‘Today’ Star Drops Her Guard
Viewers are used to seeing Savannah Guthrie as the unshakable face of morning TV, calmly guiding millions through breaking news and celebrity confessions. What they did not see was that, for years, she was quietly carrying her own heartbreak.
In a raw new conversation on Hoda Kotb’s YouTube series “Joy Rides,” the “Today” journalist pulled back the curtain on the divorce that almost broke her, calling it “horrible” and admitting she felt “like a failure.”
If you have ever stared at the pieces of a life you thought you were building and wondered what went wrong, her story will land like a jolt.
The Marriage That Fell Apart Off Camera
Before she was a household name at NBC, Guthrie married former BBC journalist Mark Orchard. The two met while she was covering the Michael Jackson trial and later wed in 2005.
They were married for four years. The relationship did not survive, and the couple did not have children together. Speaking about that period, Guthrie did not sugarcoat the pain.

“It was horrible and sad and it broke my heart,” she said, adding that it took her “years to recover.”
Looking back, she was juggling personal collapse with professional pressure. “I was in my 30s. I felt old, but I now see that I was pretty young, and I was sad about it,” she told Kotb.
‘I Felt Like a Failure’
At the same time her marriage was ending, Guthrie was stepping into a new world at NBC.
“I was also starting a new job at a place called NBC and trying really hard to make my way and make my little dream come true while other dreams were falling apart,” she recalled.
The contrast was brutal. Publicly, she was rising. Privately, she was shattered.
“It made me have to really dig deep, and I felt like a failure,” Guthrie admitted.
She did not point fingers at her ex. Instead, she kept the focus on her own journey. “I’m not blaming anyone but I don’t really want to get into it,” she said of the divorce itself.
Faith as a Lifeline
For Guthrie, the turning point did not come from a new job or a rebound romance. It came from faith.
The news anchor, who later authored the book “Mostly What God Does: Reflections on Seeking and Finding His Love Everywhere,” explained that her spiritual life was what slowly pulled her out of that dark season.
“I realized I didn’t have to be perfect to be loved by God,” she shared. “I didn’t even have to be close because I was definitely a failure.”

That realization, she said, changed everything. “I really felt loved and carried by God, and that was such an important, integral moment of life,” Guthrie told Kotb.
It was the kind of quiet revelation that you never see on morning TV, but it is the foundation that helped her rebuild.
A Second Chance at Love and Family
Eventually, the woman who once felt “old” and out of chances found an entirely new chapter.
Guthrie began a relationship with former political advisor Michael Feldman. The pair married in 2014 and built the family she had once wondered if she might lose forever.
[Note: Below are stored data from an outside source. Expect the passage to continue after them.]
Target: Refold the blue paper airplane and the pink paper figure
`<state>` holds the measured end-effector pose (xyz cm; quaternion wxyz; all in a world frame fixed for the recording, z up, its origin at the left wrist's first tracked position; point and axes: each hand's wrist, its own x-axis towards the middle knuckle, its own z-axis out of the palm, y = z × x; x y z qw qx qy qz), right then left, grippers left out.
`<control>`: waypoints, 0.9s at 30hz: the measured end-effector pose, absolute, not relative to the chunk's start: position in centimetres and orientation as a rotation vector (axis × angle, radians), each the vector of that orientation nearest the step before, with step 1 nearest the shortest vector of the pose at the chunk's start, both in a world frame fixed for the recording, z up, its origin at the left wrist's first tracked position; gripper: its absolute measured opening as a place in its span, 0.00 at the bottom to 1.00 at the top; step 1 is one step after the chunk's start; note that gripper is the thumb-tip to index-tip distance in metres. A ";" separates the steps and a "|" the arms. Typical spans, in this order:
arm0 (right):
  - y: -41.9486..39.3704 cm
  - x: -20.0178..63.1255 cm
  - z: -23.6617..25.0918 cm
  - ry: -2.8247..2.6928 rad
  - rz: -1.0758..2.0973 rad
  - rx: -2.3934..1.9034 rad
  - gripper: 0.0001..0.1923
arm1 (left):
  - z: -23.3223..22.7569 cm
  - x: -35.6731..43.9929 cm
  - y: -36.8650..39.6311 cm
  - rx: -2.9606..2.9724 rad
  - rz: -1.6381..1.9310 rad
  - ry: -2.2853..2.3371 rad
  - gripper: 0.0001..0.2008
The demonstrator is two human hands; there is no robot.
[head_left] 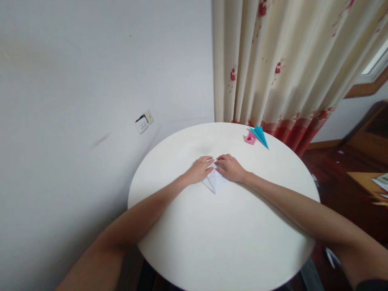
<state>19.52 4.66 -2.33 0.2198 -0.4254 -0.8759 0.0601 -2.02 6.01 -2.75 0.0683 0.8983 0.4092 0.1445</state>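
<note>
A sheet of white paper (216,182), folded to a point at its near end, lies on the round white table (224,234). My left hand (200,169) grips its left side, thumb and fingers closed on the paper near the far end. From the right, my right hand (232,167) pinches the paper close to the same far end. The fingertips of both hands nearly meet and cover part of the sheet. Crease lines run down to the near tip.
Near the far right table edge, a blue paper plane (260,136) touches or overlaps a pink folded paper piece (250,138). A flowered curtain (273,72) hangs behind the table. A wall socket (142,125) is at the left, and a wooden surface (368,184) stands at the right.
</note>
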 end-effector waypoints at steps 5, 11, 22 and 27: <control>4.2 19.4 -2.4 -2.560 0.132 -1.198 0.23 | -2.1 -2.1 5.4 2.738 0.056 1.197 0.29; 3.7 19.3 -2.5 -2.692 0.185 -1.254 0.31 | -1.0 -2.2 4.9 2.759 -0.102 1.180 0.36; 3.6 19.5 -2.5 -2.706 0.245 -1.288 0.35 | 0.0 -2.4 3.4 2.661 -0.191 1.088 0.57; 3.7 19.7 -2.6 -2.771 0.289 -1.248 0.46 | 0.1 -2.1 2.7 2.645 -0.226 1.088 0.60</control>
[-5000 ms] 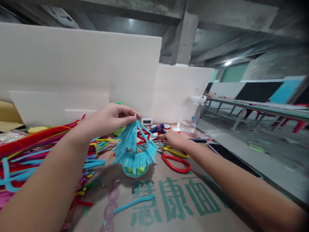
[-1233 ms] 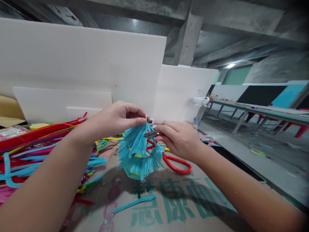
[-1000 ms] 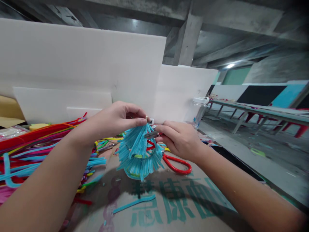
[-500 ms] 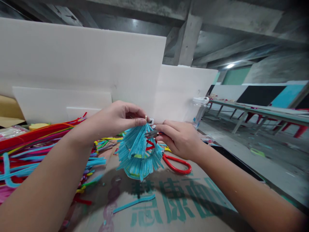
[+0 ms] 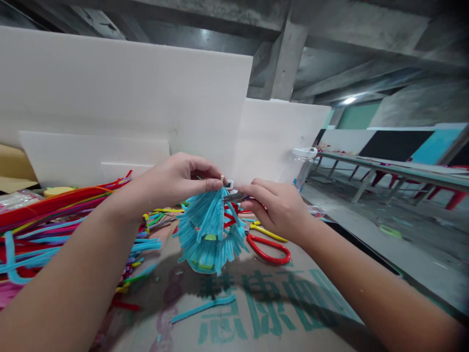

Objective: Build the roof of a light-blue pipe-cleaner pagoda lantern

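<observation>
My left hand (image 5: 186,176) pinches the top of a tiered, cone-shaped craft piece (image 5: 208,215) covered in blue pipe-cleaner strips. The piece is held up over the cardboard, and bits of green and red show between its strips. A small pale stub and a white clip-like part (image 5: 228,185) stick out by my left fingertips. My right hand (image 5: 276,203) is closed on small metal-jawed pliers (image 5: 235,197), whose tip points left at the upper right side of the craft piece. My right fingers hide most of the handles.
Red-handled scissors (image 5: 269,249) and a yellow strip (image 5: 270,232) lie right of the craft piece. One blue pipe cleaner (image 5: 203,309) lies on the printed cardboard (image 5: 286,303). Coloured pipe cleaners (image 5: 54,220) heap at left. White boards (image 5: 120,88) and a bottle (image 5: 298,166) stand behind.
My right hand and the pliers have shifted slightly up and right, uncovering more of the yellow strip. The craft piece has turned a little in my left hand, which stays in place.
</observation>
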`<state>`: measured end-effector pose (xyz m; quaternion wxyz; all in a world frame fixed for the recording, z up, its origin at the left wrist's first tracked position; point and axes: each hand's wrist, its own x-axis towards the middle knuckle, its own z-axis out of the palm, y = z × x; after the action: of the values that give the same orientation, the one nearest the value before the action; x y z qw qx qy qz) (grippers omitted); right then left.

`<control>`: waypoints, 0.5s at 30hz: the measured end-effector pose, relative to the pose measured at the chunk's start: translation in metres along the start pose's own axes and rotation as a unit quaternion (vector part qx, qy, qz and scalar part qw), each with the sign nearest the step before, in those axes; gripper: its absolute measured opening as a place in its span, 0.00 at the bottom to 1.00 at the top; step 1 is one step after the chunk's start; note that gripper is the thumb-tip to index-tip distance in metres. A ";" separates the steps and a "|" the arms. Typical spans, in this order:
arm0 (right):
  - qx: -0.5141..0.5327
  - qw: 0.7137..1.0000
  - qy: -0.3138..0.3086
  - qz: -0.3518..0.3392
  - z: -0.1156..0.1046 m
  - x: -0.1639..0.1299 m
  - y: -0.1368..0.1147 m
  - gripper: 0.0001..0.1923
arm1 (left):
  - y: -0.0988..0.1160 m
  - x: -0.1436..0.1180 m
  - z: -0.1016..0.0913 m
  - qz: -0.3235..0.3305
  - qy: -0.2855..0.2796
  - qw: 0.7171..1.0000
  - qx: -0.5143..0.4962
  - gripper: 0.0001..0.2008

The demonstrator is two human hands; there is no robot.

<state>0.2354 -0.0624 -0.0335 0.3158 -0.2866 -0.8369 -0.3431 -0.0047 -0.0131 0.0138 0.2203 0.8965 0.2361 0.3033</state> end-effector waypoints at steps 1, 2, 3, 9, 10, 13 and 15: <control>-0.004 1.000 -0.007 0.000 0.000 0.000 0.000 0.15 | 0.000 0.000 0.000 -0.001 0.002 1.000 0.001 0.09; -0.006 1.000 -0.014 0.000 -0.001 0.001 0.000 0.15 | 0.000 0.000 0.000 -0.001 0.003 1.000 0.001 0.09; -0.004 1.000 -0.018 0.002 -0.001 0.001 0.000 0.16 | 0.000 0.000 0.000 -0.002 0.005 1.000 -0.002 0.09; 0.028 0.999 -0.032 0.009 0.000 -0.001 -0.001 0.15 | 0.001 0.000 0.001 0.006 -0.001 1.000 0.000 0.09; 0.030 0.999 -0.033 0.010 0.000 -0.001 -0.001 0.15 | 0.001 0.000 0.002 0.007 -0.001 1.000 0.001 0.09; 0.032 0.999 -0.032 0.010 0.000 0.000 -0.001 0.15 | 0.002 0.000 0.002 0.011 -0.003 1.000 0.002 0.09; 0.031 0.999 -0.031 0.009 0.000 0.001 -0.001 0.15 | 0.002 0.000 0.002 0.013 -0.004 1.000 0.002 0.09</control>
<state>0.2339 -0.0631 -0.0335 0.3017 -0.2942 -0.8541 -0.3049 -0.0032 -0.0155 0.0139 0.2150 0.9013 0.2239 0.3022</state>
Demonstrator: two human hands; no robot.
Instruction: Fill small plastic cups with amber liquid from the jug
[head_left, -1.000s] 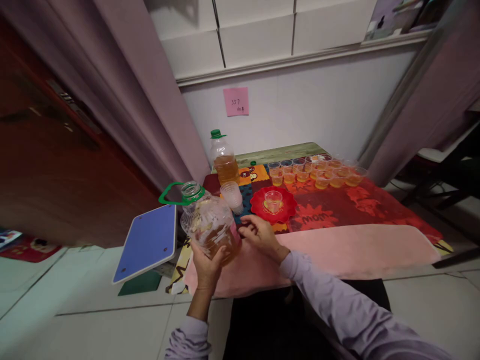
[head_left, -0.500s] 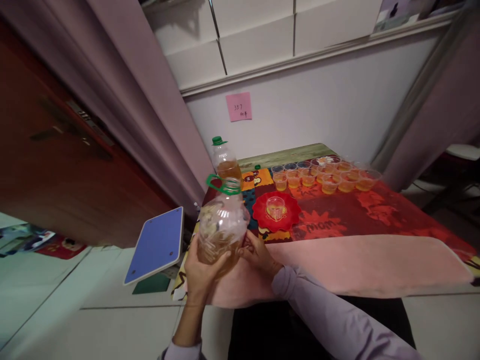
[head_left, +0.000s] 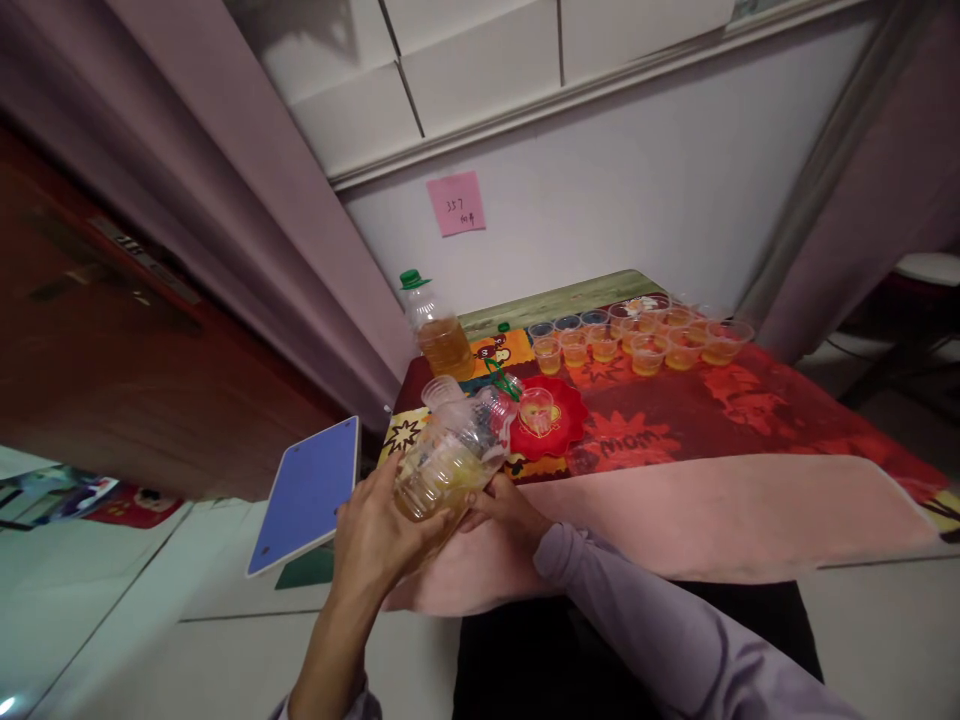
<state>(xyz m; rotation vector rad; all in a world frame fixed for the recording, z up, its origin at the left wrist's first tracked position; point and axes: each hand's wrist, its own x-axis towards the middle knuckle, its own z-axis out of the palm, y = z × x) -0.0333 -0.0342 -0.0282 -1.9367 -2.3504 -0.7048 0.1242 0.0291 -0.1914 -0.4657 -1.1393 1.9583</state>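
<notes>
- Left hand point(head_left: 375, 530) grips the base of a large clear plastic jug with amber liquid point(head_left: 450, 455), tipped mouth-first toward a small clear plastic cup point(head_left: 537, 408) on a red scalloped plate point(head_left: 564, 430).
- Right hand point(head_left: 504, 505) closed under the jug, fingers partly hidden.
- Jug is over the table's near left corner, above the pink towel point(head_left: 675, 515).
- Row of filled cups point(head_left: 637, 345) along the far edge, green-capped bottle point(head_left: 435, 330) at the far left corner.

A: so what did the jug point(head_left: 450, 455) look like?

B: clear ribbed plastic jug, some yellow-amber liquid pooled in its lower end, green ring handle at the neck. It was tipped way over, mouth pointing at the small clear cup point(head_left: 537, 409).

A: and the cup?

B: upright on a red scalloped plate point(head_left: 564, 432), near the table's left edge, a bit back from the front edge.
</notes>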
They share two children together, daughter Vale and son Charley. The couple marked their tenth wedding anniversary in May 2024.
The contrast to the lonely years after her first marriage is stark. The heartbreak that “took years to recover” is now part of a much bigger story, one that includes a thriving career, a book about faith, and a family she has built with Feldman.
Why Savannah’s Confession Matters
Guthrie’s confession hits hard because it exposes a truth many people hide behind polished lives and professional achievements. You can be successful, admired, and operating at the highest level of your career, and still be going home to a life that feels like it is falling apart.
By speaking so plainly about feeling “like a failure,” she gives language to a quiet shame that surrounds divorce, especially for people who think they should have known better or done more.
She did not offer a glamorous shortcut, just the honest reality of taking “years to recover,” leaning on faith and accepting that imperfection does not disqualify you from love.
For anyone nursing their own private heartbreak, the image of Savannah Guthrie, sitting in a car with Hoda Kotb, laughing and crying about the worst season of her life, is more than celebrity oversharing. It is proof that even the people who seem to have it all have had to start over from the rubble.
And it is a reminder that what looks like failure in one chapter can become the very story that makes you feel “loved and carried” in the next.